И - как мы увидели, - Фаддей Булгарин так же считает Пушкина прежде всего автором "Руслана и Людмилы": Мы думали, что автор Руслана и Людмилы устремился за Кавказ, чтоб напитаться высокими чувствами поэзии, обогатиться новыми впечатлениями и в сладких песнях передать потомству великие подвиги русских современных героев..."
Но - Пушкин устремился на Кавказ не за этим. Может быть, одной из целей поэта было - приобщение к современной истории; и - вероятно - ему самому, своими глазами надо было увидеть, как идёт эта - "Николаевская" - война. Насколько Николай подобен Петру? Поэт - мимоходом - отмечает, что дата взятия Арзрума - это дата Полтавы, - но дальше сравнение буксует... Потом - в 1834 году (году "Конька" и "Петушка") Пушкин - в записке "О ничтожестве литературы русской..." - напишет - "Но войны, предпринятые Петром Великим, были благодетельны и плодотворны. Успех народного преобразования был следствием Полтавской битвы, и европейское просвещение причалило к берегам завоеванной Невы." Никакого народного преобразования вследствие взятия Арзрума - понятное дело, - не было... А идея просвещения была глубоко чужда николаевскому царствованию.

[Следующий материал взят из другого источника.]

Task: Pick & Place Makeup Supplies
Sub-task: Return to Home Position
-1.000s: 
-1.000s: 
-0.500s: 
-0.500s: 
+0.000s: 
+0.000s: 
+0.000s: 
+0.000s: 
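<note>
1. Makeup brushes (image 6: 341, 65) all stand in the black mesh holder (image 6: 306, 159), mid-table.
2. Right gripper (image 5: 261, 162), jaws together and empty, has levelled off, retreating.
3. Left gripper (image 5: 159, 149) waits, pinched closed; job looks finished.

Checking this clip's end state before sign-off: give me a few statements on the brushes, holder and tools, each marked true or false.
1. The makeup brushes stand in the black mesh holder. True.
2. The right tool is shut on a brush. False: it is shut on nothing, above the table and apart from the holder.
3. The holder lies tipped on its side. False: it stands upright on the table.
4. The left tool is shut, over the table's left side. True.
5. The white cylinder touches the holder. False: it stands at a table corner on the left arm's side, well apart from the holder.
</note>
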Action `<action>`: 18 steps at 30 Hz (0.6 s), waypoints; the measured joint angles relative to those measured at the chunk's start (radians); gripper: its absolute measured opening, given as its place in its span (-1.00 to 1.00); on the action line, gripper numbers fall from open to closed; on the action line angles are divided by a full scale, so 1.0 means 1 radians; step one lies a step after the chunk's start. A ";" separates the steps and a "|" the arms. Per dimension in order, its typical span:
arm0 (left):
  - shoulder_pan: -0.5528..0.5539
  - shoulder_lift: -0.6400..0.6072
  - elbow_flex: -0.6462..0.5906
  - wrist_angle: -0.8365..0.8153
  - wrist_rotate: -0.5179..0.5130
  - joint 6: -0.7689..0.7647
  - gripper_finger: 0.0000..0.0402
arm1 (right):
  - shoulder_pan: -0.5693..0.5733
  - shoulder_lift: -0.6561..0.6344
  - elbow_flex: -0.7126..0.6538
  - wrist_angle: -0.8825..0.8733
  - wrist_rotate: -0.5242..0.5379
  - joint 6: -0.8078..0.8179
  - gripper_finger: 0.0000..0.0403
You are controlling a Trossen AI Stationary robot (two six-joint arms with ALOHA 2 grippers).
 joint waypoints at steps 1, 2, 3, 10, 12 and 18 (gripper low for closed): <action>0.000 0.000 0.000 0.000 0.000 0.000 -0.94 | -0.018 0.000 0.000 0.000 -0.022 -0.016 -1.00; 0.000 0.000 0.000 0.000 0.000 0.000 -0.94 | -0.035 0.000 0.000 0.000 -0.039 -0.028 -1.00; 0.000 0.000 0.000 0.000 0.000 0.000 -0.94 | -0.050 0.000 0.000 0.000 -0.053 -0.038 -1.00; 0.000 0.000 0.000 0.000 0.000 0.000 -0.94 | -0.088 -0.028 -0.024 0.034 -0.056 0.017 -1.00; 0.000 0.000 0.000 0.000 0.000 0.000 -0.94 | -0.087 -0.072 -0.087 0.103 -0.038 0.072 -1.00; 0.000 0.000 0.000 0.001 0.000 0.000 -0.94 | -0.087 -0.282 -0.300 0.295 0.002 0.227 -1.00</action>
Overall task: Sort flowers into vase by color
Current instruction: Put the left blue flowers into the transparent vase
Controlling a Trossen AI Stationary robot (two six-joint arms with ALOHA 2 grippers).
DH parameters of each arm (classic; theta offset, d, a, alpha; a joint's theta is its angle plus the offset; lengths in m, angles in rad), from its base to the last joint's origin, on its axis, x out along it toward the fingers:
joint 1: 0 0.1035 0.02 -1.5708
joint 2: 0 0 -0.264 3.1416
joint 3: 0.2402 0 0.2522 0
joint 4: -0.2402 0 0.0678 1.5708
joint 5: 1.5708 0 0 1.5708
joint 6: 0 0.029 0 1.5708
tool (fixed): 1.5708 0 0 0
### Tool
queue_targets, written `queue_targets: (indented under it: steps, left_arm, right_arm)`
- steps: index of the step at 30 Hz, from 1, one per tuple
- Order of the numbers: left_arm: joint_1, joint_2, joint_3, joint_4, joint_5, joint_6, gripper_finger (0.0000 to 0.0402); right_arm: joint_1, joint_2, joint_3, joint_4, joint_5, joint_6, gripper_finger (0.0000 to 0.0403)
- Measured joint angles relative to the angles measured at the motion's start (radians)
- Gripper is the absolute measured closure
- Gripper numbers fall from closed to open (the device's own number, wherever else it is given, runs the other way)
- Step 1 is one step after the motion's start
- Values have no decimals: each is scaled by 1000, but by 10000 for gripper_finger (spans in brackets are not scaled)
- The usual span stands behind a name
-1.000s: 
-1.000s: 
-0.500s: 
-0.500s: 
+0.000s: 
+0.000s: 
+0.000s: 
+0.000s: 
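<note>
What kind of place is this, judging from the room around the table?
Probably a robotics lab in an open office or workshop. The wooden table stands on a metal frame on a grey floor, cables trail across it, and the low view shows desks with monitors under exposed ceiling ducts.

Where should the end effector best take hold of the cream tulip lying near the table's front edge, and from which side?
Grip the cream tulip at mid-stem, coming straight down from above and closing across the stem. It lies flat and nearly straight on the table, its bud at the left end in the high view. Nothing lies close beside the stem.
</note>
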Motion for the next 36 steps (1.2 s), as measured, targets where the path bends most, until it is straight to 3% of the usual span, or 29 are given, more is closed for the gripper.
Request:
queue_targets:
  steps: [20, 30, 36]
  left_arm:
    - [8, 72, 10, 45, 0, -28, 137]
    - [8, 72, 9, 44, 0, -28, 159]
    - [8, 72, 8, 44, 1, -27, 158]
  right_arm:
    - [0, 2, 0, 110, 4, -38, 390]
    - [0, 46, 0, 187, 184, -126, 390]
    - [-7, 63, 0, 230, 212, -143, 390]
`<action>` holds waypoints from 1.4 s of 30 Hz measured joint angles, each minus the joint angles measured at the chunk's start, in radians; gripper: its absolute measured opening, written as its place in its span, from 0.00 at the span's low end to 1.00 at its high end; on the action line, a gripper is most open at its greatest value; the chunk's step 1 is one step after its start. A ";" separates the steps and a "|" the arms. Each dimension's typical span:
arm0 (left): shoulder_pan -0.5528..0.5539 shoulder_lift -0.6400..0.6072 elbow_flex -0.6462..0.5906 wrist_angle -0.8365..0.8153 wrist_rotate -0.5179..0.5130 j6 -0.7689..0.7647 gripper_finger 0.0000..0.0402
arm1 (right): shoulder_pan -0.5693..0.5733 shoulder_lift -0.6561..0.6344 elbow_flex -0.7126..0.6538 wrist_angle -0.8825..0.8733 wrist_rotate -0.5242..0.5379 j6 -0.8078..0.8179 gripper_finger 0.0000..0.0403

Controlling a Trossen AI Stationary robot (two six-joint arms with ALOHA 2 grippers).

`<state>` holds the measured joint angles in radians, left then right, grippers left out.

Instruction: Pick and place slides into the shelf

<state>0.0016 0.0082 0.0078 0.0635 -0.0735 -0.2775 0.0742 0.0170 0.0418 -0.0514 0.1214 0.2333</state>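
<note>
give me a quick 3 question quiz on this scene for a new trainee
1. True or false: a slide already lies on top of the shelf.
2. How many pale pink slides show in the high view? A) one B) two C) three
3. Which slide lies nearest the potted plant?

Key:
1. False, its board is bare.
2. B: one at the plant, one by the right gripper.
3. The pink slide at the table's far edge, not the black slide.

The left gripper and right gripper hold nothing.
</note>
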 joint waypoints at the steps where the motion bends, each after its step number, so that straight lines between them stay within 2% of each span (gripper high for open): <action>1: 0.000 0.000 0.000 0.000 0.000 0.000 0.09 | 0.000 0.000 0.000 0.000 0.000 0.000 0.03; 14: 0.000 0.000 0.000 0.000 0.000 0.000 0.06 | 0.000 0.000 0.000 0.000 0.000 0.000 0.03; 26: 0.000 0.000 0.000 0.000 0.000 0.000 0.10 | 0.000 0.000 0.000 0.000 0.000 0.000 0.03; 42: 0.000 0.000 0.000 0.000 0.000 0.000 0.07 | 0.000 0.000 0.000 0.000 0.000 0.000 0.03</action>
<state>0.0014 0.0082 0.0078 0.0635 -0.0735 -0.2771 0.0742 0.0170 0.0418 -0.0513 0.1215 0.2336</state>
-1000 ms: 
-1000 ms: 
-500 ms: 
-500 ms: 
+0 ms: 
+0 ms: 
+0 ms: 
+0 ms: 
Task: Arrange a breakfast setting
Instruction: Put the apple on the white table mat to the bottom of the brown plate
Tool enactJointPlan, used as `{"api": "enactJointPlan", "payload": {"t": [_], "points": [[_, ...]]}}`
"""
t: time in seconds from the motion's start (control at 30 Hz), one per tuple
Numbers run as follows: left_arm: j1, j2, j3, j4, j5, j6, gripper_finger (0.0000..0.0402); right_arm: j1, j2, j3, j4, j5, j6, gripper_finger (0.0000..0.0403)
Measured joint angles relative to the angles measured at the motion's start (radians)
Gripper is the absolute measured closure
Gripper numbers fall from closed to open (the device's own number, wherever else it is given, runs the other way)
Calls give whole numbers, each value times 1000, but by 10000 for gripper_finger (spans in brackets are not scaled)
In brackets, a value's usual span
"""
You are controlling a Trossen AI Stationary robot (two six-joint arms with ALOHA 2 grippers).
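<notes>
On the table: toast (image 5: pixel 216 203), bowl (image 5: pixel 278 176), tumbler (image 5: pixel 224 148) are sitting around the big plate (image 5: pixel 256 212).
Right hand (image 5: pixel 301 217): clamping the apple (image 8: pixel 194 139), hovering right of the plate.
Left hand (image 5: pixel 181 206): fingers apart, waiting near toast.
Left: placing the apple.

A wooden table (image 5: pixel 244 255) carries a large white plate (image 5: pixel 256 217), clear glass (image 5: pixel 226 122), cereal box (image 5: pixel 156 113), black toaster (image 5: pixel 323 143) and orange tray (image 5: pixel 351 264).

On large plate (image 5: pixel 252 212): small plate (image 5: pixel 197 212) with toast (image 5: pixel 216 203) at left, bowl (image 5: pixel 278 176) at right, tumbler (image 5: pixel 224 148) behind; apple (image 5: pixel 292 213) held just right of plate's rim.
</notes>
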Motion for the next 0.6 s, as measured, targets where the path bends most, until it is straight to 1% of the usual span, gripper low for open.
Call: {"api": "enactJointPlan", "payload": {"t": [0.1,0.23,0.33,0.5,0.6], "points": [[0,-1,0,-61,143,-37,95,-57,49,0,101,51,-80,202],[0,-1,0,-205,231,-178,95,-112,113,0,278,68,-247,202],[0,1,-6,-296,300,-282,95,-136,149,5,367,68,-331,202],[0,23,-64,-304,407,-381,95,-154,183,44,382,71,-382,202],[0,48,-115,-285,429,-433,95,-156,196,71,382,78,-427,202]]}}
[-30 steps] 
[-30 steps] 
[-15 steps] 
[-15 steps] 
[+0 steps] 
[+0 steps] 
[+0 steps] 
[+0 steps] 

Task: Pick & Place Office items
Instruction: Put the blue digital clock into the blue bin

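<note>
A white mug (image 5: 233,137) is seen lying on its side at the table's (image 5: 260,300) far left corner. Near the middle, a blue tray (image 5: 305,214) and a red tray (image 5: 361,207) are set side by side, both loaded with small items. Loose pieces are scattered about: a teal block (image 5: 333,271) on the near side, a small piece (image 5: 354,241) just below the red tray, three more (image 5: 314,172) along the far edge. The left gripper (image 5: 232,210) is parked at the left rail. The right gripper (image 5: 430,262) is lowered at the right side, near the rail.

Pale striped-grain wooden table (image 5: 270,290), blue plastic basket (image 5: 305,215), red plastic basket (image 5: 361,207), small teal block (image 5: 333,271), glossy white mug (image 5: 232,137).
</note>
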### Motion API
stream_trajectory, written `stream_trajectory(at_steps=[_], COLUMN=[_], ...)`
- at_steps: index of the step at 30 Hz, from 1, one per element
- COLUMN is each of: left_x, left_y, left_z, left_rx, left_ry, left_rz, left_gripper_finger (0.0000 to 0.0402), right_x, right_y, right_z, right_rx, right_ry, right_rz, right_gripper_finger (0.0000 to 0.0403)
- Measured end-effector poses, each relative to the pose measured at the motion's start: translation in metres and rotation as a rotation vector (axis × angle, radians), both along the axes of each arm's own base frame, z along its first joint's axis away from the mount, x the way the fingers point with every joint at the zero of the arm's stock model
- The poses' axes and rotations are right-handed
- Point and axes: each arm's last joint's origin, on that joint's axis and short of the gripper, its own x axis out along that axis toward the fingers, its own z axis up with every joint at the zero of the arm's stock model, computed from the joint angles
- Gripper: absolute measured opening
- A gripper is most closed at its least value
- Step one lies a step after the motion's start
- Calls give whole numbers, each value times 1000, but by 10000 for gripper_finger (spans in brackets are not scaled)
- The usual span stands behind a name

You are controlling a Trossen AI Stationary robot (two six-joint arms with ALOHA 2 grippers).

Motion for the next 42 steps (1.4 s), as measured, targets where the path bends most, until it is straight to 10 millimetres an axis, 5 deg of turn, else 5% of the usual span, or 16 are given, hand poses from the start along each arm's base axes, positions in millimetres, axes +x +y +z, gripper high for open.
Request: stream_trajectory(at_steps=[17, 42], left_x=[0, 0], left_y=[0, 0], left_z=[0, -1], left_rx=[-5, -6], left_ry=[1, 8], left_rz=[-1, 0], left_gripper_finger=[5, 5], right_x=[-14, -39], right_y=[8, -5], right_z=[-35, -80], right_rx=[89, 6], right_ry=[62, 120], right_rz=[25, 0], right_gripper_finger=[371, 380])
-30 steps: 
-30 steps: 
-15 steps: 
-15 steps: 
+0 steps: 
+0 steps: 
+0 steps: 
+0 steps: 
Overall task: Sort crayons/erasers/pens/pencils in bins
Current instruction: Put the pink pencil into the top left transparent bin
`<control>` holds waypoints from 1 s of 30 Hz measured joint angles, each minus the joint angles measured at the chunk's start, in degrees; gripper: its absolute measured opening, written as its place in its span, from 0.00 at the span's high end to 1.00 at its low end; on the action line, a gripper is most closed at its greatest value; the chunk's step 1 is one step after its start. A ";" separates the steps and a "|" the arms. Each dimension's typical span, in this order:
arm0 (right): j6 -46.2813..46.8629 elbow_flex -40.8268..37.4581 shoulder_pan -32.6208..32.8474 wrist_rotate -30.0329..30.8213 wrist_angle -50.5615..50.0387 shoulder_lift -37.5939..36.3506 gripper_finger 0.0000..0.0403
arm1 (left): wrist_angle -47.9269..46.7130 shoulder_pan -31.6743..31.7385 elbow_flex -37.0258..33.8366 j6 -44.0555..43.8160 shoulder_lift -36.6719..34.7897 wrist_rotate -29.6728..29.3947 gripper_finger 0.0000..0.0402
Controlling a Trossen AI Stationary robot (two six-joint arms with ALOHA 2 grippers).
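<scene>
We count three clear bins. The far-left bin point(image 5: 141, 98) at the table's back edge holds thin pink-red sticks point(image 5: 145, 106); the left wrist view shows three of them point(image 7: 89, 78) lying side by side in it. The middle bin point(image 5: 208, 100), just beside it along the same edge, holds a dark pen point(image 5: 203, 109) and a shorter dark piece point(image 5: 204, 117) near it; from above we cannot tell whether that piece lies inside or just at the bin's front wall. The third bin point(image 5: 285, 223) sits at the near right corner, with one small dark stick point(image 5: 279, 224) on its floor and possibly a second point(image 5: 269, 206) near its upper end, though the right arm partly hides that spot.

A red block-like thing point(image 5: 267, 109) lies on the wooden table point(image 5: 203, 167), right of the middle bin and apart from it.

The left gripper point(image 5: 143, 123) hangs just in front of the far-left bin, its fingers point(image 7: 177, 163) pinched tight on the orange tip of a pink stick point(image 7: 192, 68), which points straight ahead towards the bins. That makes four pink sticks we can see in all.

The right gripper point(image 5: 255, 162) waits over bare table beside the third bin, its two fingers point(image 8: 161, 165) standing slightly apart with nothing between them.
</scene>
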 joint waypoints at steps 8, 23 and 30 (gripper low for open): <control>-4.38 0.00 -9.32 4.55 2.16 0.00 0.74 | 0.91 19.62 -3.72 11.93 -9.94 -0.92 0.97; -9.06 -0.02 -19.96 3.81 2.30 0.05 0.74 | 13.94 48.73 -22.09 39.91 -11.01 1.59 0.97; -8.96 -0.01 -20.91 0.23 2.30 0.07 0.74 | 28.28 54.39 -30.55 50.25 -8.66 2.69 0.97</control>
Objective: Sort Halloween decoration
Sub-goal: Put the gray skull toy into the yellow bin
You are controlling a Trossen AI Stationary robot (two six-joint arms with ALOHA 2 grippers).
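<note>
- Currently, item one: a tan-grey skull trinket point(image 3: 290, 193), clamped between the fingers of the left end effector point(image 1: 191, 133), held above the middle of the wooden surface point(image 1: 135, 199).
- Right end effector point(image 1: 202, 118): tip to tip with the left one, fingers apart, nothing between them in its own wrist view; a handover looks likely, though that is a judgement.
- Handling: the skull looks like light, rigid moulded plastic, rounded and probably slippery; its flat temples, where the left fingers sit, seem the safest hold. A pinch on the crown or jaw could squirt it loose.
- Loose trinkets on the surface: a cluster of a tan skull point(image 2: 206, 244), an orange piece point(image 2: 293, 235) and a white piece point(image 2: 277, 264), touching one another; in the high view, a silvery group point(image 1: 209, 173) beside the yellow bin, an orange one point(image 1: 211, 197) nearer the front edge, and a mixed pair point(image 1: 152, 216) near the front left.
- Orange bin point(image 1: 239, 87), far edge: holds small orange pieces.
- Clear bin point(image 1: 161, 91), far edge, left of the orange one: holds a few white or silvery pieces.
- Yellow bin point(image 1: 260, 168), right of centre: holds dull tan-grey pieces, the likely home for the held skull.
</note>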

Прецедент же обращения царя к доносу крепостного, - этот своеобразный тандем, предваривший пресловутую николаевско-уваровскую "народность", - слишком далёк от "народного преобразования". Наоборот - повар-крепостной и царь России объединились в деле гонения и травли главного народного, национального поэта нашей страны. Поэта, который являлся - вместо царя - просветителем России.
Вот такая царская кухня, и такие повара!
*А.В.Говорков "Добродетельный повар, или Шалости штаб-ротмистра Митькова".